Fortunately, in silico analysis permits one to organise knowledge. To generate new knowledge, why not explore neighborhoods of biological objects, considering genes as starting points, stressing that each object exists in relation with other objects? Inductive and abductive exploration will consist in finding all neighbors of each given gene. "Neighbor" has here the largest possible meaning. This is not simply a geometrical or structural notion. Each neighborhood sheds specific light on a gene, looking for its function as bringing together the objects of the neighborhood. A natural neighborhood is proximity on the chromosome. Another interesting neighborhood is similarity between genes or gene products. Genes can have similar codon usage bias: this is another neighborhood, as is the similarity in molecular mass or isoelectric point. Also, a gene may have been studied by scientists in laboratories all over the world and it can display features that refer to other genes: its neighbors will be the genes found together with it in the litterature (genomics "in libro", which will require construction of new software apt to extract information from articles automatically). We do not possess heuristics permitting direct access to unknown functions, and this should make clear to us that in silico analysis will never replace validation in vivo and in vitro: let us hope that propagation of erroneous assignments of functions by automatic interpretation of the genome texts will not hinder discoveries. Knowing genome sequences is a marvelous feat, but it is the starting point, not the end.

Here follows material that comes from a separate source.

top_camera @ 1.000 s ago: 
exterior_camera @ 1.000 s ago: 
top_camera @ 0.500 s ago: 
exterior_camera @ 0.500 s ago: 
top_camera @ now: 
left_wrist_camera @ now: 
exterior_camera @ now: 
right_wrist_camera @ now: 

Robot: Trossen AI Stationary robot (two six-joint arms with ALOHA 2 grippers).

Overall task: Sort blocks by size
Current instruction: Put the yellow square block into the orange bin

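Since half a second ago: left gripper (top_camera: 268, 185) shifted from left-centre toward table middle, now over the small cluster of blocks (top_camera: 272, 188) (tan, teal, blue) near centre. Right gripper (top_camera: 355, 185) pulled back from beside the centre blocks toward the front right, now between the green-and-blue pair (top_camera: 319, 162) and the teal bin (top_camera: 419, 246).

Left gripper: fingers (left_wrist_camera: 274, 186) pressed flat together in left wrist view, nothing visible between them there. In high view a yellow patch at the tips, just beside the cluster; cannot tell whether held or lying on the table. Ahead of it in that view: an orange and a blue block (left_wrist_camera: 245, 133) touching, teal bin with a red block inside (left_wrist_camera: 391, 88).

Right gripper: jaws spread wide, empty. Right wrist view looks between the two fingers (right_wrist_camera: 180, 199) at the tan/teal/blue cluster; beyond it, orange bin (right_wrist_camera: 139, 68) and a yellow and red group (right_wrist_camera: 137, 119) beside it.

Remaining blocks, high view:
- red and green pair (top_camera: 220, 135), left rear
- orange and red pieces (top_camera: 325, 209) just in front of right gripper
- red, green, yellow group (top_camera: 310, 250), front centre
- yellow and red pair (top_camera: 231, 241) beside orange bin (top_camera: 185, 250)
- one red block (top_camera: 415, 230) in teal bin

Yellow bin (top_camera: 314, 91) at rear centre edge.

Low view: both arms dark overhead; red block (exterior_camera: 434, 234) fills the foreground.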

This global view of genomes means that it becomes impossible to study genes in isolation. Once genomes are known it is necessary to understand the collective behavior of gene products. This means expression-profiling experiments both at the level of transcripts and at the level of protein products. In parallel, the dual gene system is the metabolite system: one must monitor the fate of all metabolites in the cell, as a function of the genetic and physico-chemical environment of the cell. This corresponds to the development of "functional genomics" techniques: all require highly-evolved mathematical and statistical approaches.